There are moral issues here.  It is popular to tax the rich, but should those who save be expected to pay for those who do not?  And what about personal habits?  Smoking, obesity, etc. take their toll only after many years.  

But those are personal choices, and society cannot legislate morality (or shouldn’t try).  I don’t remember prohibition, but I don't think it worked out well.  What we can do is ask people to be responsible for the choices they make. 

In any case, one fact is clear:  healthcare costs will be higher for anyone as age increases.  This is already true and will become more so as companies opt out of the health insurance business.  This must be factored in to any retirement plan.

As individuals, we can reduce our need through personal choices.  As a society, we can promote clean air and clean water--the two primary determinants of good health.  Those in health policy can reduce costs by introducing competition and price transparency at the level of individual healthcare services.  

As with most good things, these are not easy and they are not free.  But we do have a choice.

Free Lunch

The Commonwealth Fund recently released a brief comparison of several plans under consideration in Washington for changing health insurance.   The plans can broadly be divided into those that expand on existing government programs and those that expand on existing employer based plans.  In one sense, it’s the proverbial balloon--when you push down a cost here, it pops up somewhere else.  No free lunch in these plans.  For example, mandating the provision of health insurance by employers would reduce the number of uninsured.   But it would also reduce Medicaid and SCHIP rolls, thus shifting this cost to employers.  Similar concerns exist for other approaches, because the “uninsured” are not a homogeneous group.  Some are unemployed, but some are not.  Some are poor, but some are not.  Any plan that focuses on “the uninsured” will, like a Dick Cheney shotgun, strike unintended targets. 

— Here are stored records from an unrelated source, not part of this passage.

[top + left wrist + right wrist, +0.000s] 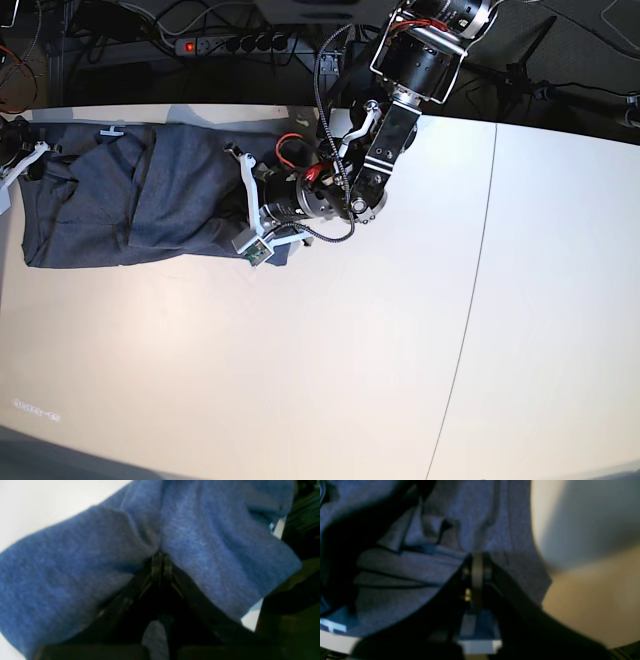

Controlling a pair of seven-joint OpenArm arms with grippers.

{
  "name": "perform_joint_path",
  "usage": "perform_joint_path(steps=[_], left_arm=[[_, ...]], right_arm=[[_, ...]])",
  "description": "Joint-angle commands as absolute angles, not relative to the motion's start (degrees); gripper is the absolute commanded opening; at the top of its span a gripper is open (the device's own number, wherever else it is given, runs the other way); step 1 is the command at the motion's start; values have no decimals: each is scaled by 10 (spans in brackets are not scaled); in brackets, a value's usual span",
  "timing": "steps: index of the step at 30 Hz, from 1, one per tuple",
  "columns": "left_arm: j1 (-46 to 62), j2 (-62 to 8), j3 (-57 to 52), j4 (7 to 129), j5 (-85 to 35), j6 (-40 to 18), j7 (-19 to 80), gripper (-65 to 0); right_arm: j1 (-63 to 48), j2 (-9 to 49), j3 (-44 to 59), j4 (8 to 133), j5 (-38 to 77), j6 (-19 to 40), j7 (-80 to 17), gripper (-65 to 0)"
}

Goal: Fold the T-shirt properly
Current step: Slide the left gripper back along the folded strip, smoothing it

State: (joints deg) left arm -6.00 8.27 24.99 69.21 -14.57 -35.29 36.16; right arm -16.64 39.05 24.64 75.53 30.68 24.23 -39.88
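Note:
The blue-grey T-shirt [140, 200] lies bunched along the far left of the white table [330, 360], plain side up; no lettering shows. My left gripper [258, 208] is at the shirt's right edge. In the left wrist view the gripper [161, 555] has its jaws together, pinching a fold of the T-shirt [75, 562]. My right gripper [22, 165] is at the shirt's left end, at the frame edge. In the right wrist view the gripper [477, 556] is shut on layered folds of the T-shirt [402, 567].
A seam in the table [478, 270] runs front to back right of centre. A power strip [215, 43] and cables lie behind the table's far edge. The left arm's body [400, 110] reaches over the far middle.

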Motion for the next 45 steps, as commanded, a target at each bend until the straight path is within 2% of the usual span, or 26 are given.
perform_joint_path(steps=[1, 9, 13, 16, 23, 39, 42, 43, 44, 45], left_arm=[[-74, 90, 250, 694, -143, -367, 362, -650], [-121, 90, 250, 760, -298, -398, 456, -650], [-120, 90, 252, 780, -341, -400, 461, -650], [-114, 90, 253, 771, -332, -400, 452, -650], [-114, 90, 259, 730, -242, -400, 359, -650], [-114, 90, 259, 608, -143, -400, 344, -650], [-114, 90, 259, 608, -143, -400, 345, -650], [-114, 90, 259, 608, -143, -400, 345, -650], [-114, 90, 259, 608, -143, -400, 346, -650], [-114, 90, 259, 608, -143, -400, 349, -650]], right_arm=[[-165, 403, 251, 761, 311, 249, -405, -650], [-166, 403, 251, 761, 311, 249, -405, -650], [-166, 403, 251, 761, 311, 249, -406, -650], [-166, 403, 251, 761, 311, 249, -410, -650], [-166, 403, 251, 761, 310, 249, -410, -650], [-165, 403, 251, 762, 310, 249, -394, -650], [-152, 403, 251, 765, 310, 249, -399, -380], [-147, 403, 251, 769, 310, 248, -399, -316], [-142, 403, 252, 776, 311, 248, -399, -289], [-137, 403, 252, 784, 311, 248, -400, -288]])
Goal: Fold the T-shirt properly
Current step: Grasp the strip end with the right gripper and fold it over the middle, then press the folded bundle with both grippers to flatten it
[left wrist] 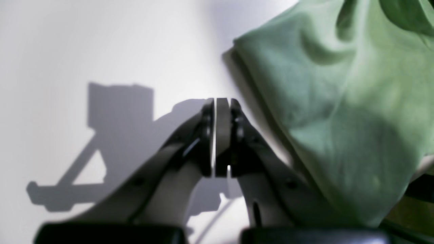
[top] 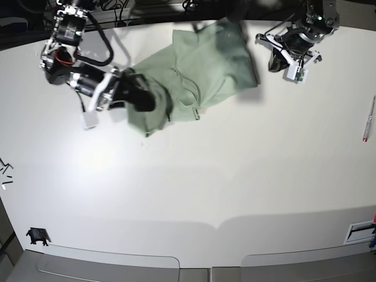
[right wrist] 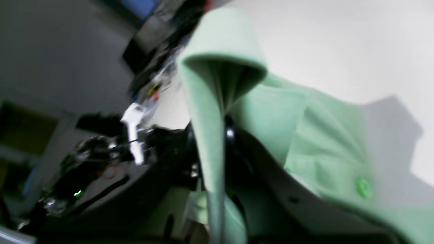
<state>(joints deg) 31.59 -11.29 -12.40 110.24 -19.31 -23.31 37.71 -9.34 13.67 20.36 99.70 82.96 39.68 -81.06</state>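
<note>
The pale mint-green T-shirt (top: 200, 64) lies crumpled at the back of the white table (top: 188, 176), spread unevenly with its left part bunched up. My right gripper (top: 142, 97) is at that bunched left edge. In the right wrist view the right gripper (right wrist: 217, 128) is shut on a raised fold of the T-shirt (right wrist: 217, 84), and a button (right wrist: 363, 186) shows on the cloth lower right. My left gripper (top: 274, 60) hovers just right of the shirt, apart from it. In the left wrist view the left gripper (left wrist: 222, 101) is shut and holds nothing, with the T-shirt (left wrist: 339, 101) beside it.
A pen (top: 368, 120) lies near the table's right edge. A small black object (top: 37, 236) sits at the front left corner, and small dark bits (top: 4, 170) lie at the left edge. Cables and equipment run along the back.
</note>
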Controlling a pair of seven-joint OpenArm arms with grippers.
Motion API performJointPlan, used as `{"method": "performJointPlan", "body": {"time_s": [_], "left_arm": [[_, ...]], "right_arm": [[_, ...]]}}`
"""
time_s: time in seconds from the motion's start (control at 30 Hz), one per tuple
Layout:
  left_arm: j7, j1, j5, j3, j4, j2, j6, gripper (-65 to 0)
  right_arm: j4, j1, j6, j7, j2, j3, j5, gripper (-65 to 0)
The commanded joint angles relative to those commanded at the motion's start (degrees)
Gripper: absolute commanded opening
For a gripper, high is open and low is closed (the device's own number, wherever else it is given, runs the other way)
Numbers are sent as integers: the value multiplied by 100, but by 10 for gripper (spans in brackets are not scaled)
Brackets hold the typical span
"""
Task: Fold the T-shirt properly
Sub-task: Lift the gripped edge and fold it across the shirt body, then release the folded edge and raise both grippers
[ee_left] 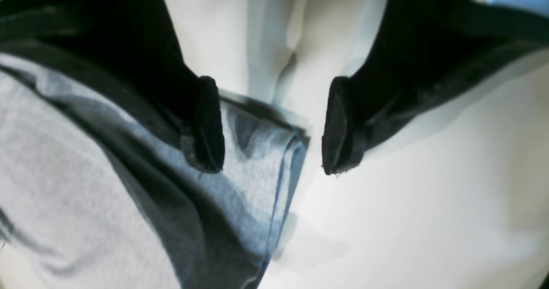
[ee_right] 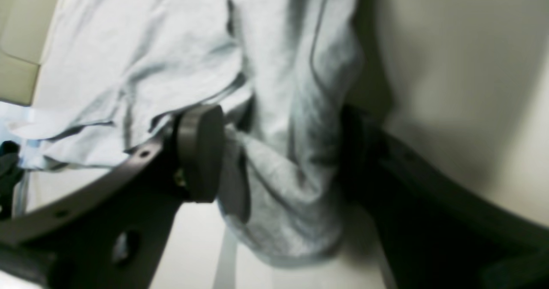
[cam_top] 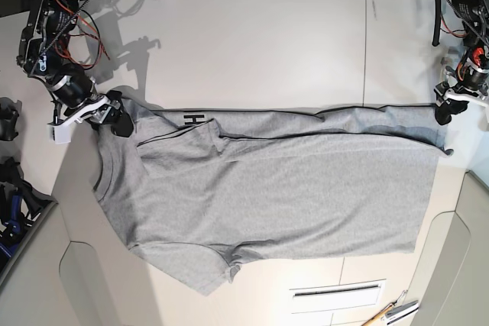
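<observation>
The grey T-shirt point(cam_top: 267, 188) lies spread across the white table point(cam_top: 252, 36), its far edge folded over so a bit of black lettering point(cam_top: 193, 118) shows. My right gripper point(cam_top: 118, 121) is at the shirt's far left shoulder. In the right wrist view it point(ee_right: 279, 156) stands open, with a bunch of the T-shirt point(ee_right: 283, 186) filling the gap between its fingers. My left gripper point(cam_top: 445, 112) is at the far right hem corner. The left wrist view shows it point(ee_left: 274, 152) open, the T-shirt point(ee_left: 64, 173) corner lying under and beside the left finger point(ee_left: 210, 126).
Hand tools point(cam_top: 390, 312) lie at the front right edge. Cables and dark gear point(cam_top: 11, 188) sit off the table's left side. Beige panels point(cam_top: 458, 265) border the front corners. A slot point(cam_top: 336, 292) is cut in the table near the front.
</observation>
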Motion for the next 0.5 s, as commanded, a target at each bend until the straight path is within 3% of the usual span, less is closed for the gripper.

Of course, no one wants to talk about costs, or more specifically, where the money will come from.  Buying health insurance for America’s uninsured is going to cost money.  Lots of money.  Several plans point to “administrative savings” and reference the low administrative costs for Medicare relative to private health insurance.  Now, someone will have to help me out here.  I work for the federal government, and they’re constantly talking about privatizing some or all of my office.  Now, you’re talking about de-privatizing the health insurance industry.  What am I missing?  Does anyone really believe that Medicare does it cheaper?  Or is this another urban legend?  One way to cut costs, of course, is to just not provide the service.  Ever try to  call Medicare?  (When you’re real bored, it's 1-800-MEDICARE.)  
One problem with all approaches to reforming health insurance is that they attack the wrong target.  It’s a worthy goal to help the uninsured, but a recent ASQ/Harris poll showed that most Americans are worried about the high cost of individual healthcare services, not the uninsured.  Yep, healthcare costs even edged out the Iraq war as a cause for concern.  None of the proposals under consideration will affect those costs.  Furthermore, all will increase the total amount of money spent on healthcare in this country. 

There is some suggestion that improving the efficiency of healthcare by focusing on cost of individual services could save enough money to finance healthcare for all the currently uninsured. 

It seems likely that something will be done to provide health insurance for some of the uninsured.  The debate will be on relative costs and who will pay.  No one realizes they could have it all for free.